## [Problem statement]
What is needed here is every line of the records that includes "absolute".

## [Data extract]
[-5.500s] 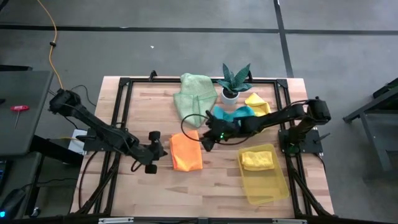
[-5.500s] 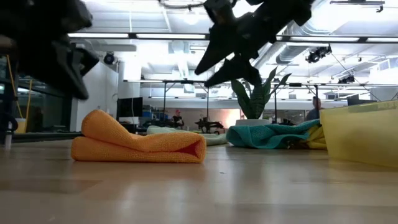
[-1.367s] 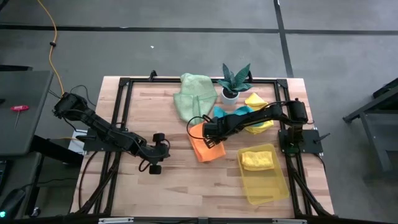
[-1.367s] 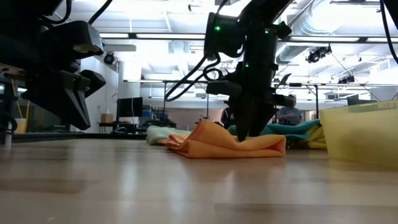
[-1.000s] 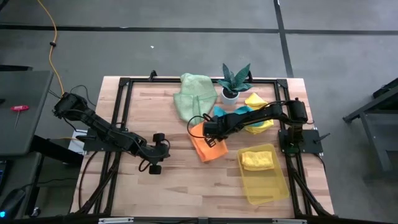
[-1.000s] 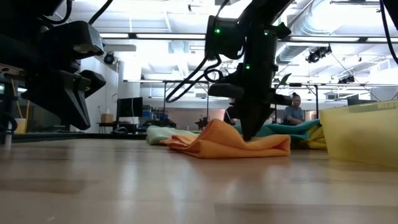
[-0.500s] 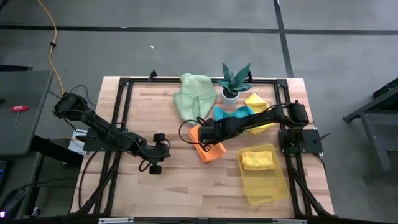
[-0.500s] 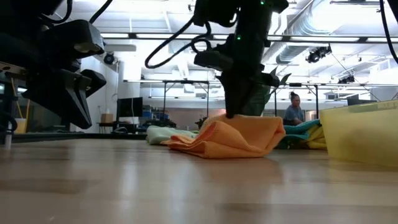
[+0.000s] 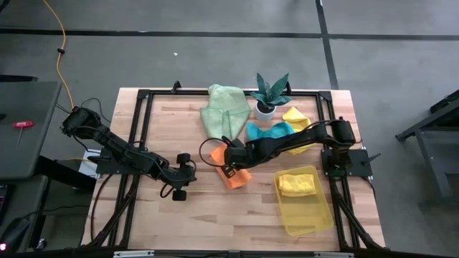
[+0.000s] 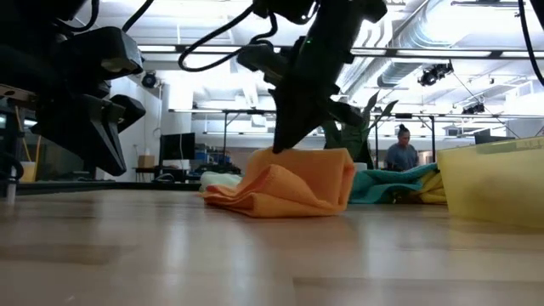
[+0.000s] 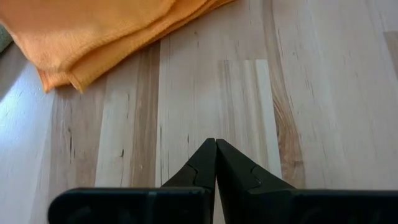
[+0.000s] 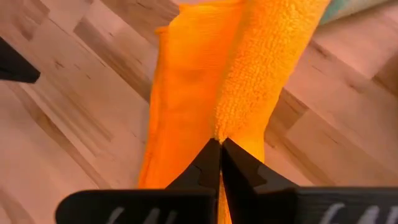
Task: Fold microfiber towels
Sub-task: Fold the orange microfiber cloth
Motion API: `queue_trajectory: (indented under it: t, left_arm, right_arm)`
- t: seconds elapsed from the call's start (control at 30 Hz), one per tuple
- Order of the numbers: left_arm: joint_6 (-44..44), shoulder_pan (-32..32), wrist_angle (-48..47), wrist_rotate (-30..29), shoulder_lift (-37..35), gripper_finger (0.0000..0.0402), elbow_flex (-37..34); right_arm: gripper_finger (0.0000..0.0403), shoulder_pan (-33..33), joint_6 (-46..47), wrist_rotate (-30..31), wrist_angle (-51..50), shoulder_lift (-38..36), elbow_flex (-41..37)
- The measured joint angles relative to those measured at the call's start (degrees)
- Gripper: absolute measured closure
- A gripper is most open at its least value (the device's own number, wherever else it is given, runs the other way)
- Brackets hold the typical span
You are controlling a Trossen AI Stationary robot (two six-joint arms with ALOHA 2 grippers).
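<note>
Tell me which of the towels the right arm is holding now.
The orange towel, mid-table: the right gripper has its fingers shut on an edge of it. The green towel, teal towel and yellow towel lie untouched farther back.

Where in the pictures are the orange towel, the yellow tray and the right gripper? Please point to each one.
orange towel [image 10: 289, 183]: low view, on its raised folded middle.
yellow tray [image 9: 308, 212]: high view, on the bare floor of the tray, below the yellow cloth lying in it.
right gripper [image 12: 220, 140]: right wrist view, between its fingertips, shut on the towel's edge.
</note>
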Motion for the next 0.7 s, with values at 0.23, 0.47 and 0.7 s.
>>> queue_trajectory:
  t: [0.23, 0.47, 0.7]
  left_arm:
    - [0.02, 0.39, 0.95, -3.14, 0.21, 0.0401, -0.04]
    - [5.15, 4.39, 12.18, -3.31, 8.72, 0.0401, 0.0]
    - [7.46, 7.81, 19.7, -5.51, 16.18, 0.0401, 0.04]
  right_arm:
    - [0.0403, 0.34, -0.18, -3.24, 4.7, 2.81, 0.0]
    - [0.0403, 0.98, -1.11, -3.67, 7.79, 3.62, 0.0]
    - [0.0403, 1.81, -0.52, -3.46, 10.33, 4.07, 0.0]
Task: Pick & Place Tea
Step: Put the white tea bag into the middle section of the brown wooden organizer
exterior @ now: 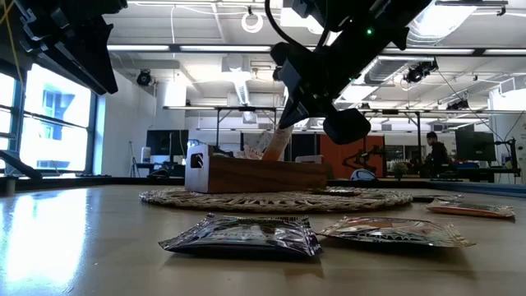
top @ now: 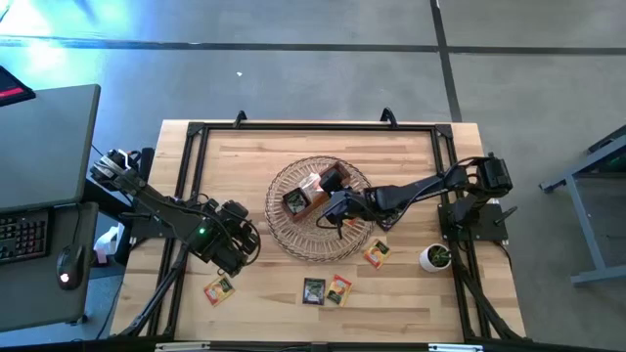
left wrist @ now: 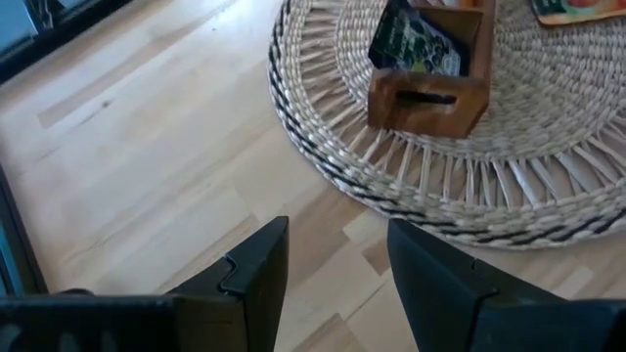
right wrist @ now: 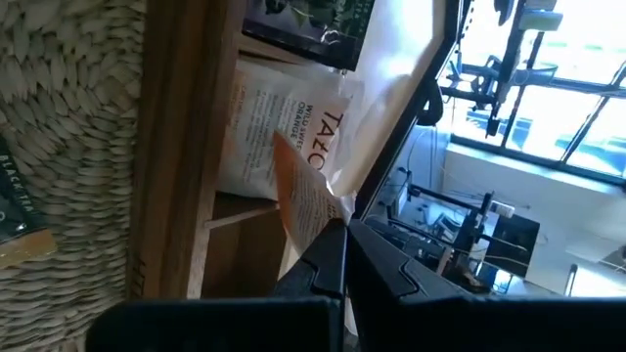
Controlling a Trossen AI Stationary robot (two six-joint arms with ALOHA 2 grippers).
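Loose sachets (top: 313,291) lying on the near table (top: 411,293), small potted plant (top: 435,257) at right. Right gripper (right wrist: 342,235) over the wooden tray (top: 315,200) on the wicker mat (top: 293,235), clamped on an orange sachet (right wrist: 308,200). White and dark sachets in tray compartments, visible only by wrist. Left gripper (left wrist: 337,259) apart, near-left of mat.
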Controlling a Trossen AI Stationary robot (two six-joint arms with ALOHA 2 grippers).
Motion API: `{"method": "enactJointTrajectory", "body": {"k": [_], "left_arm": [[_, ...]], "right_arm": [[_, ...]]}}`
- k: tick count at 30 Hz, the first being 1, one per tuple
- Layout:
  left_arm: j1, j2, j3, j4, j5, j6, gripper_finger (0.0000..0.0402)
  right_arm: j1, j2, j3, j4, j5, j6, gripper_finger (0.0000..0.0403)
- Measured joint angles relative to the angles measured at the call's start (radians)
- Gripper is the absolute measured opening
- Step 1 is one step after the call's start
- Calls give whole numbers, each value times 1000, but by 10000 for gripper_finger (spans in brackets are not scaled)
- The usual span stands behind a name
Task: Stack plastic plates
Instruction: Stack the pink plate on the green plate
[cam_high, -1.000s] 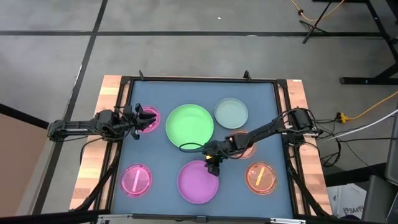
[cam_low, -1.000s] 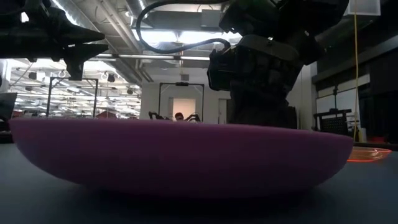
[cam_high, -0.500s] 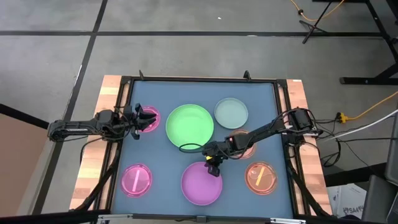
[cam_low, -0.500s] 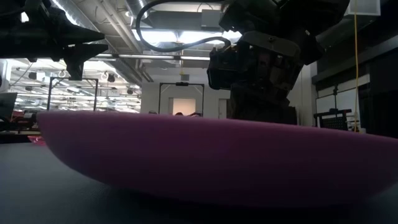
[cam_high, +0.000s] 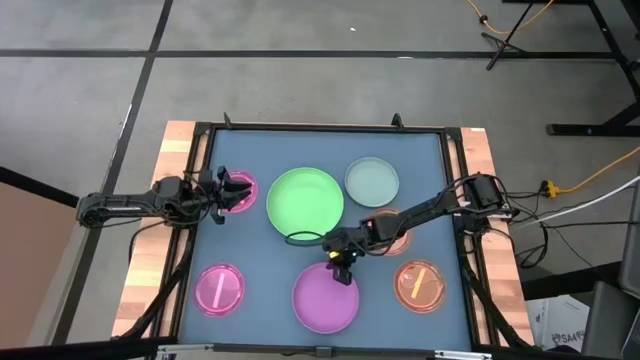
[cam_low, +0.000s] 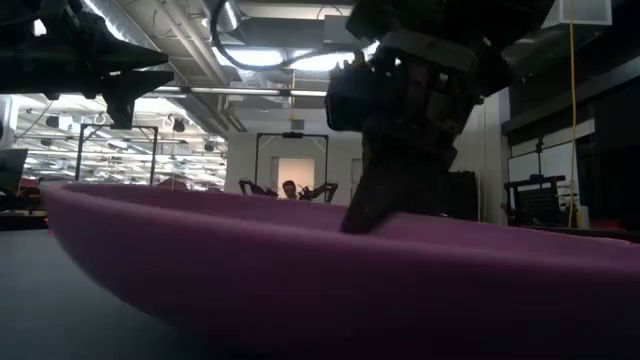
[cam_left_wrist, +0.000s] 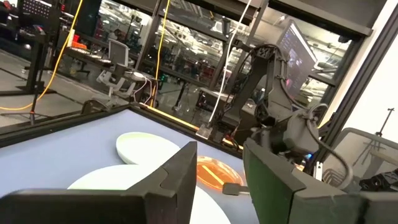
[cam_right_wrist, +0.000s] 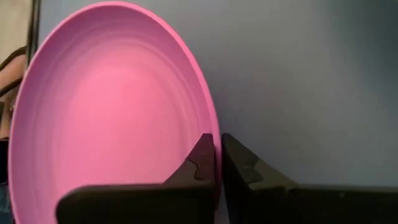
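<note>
The purple plate (cam_high: 325, 300) lies near the table's near edge and fills the low view (cam_low: 300, 270). My right gripper (cam_high: 340, 268) is shut on its far rim. My left gripper (cam_high: 226, 190) is open and empty, hovering over a small pink plate (cam_high: 240, 193) at the far left. The green plate (cam_high: 305, 203) rests flat on the mat at the middle. The pale blue-grey plate (cam_high: 372, 181) lies behind it to the right. A second pink plate (cam_high: 219, 289) lies near left. One orange plate (cam_high: 420, 284) lies near right, and another (cam_high: 388, 235) is partly hidden under my right arm. My right gripper pinches the purple plate's far rim (cam_right_wrist: 214, 146) between its two fingers, one finger (cam_right_wrist: 200, 167) inside the bowl and one (cam_right_wrist: 244, 169) outside. The fingers come from above, pointing down. In the low view the plate sits tilted; its underside is hidden there.
A black frame (cam_high: 320, 128) runs around the blue mat. Wooden strips (cam_high: 152, 240) border it left and right. Bare mat shows between the purple plate and the near-left pink plate.
My right gripper has drawn the purple plate a little toward the table's right edge, keeping its hold on the rim. In the low view the plate has gone from level to tilted, and a finger now shows inside it.
</note>
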Motion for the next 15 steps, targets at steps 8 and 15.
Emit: {"method": "enactJointTrajectory", "body": {"k": [8,15], "left_arm": [[0,0,0,-32,0,0,124],[0,0,0,-41,0,0,124]], "right_arm": [[-9,0,104,-88,-10,-78,1],[-63,0,217,-199,-51,-157,0]]}}
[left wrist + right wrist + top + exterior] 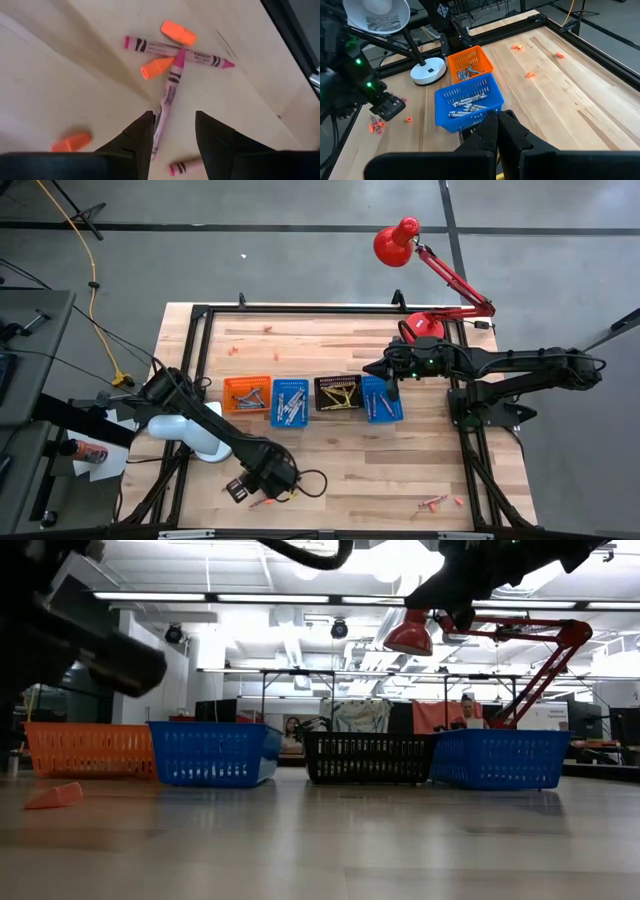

## [Solution]
- Gripper: absolute measured closure
- Gripper is the absolute measured opening

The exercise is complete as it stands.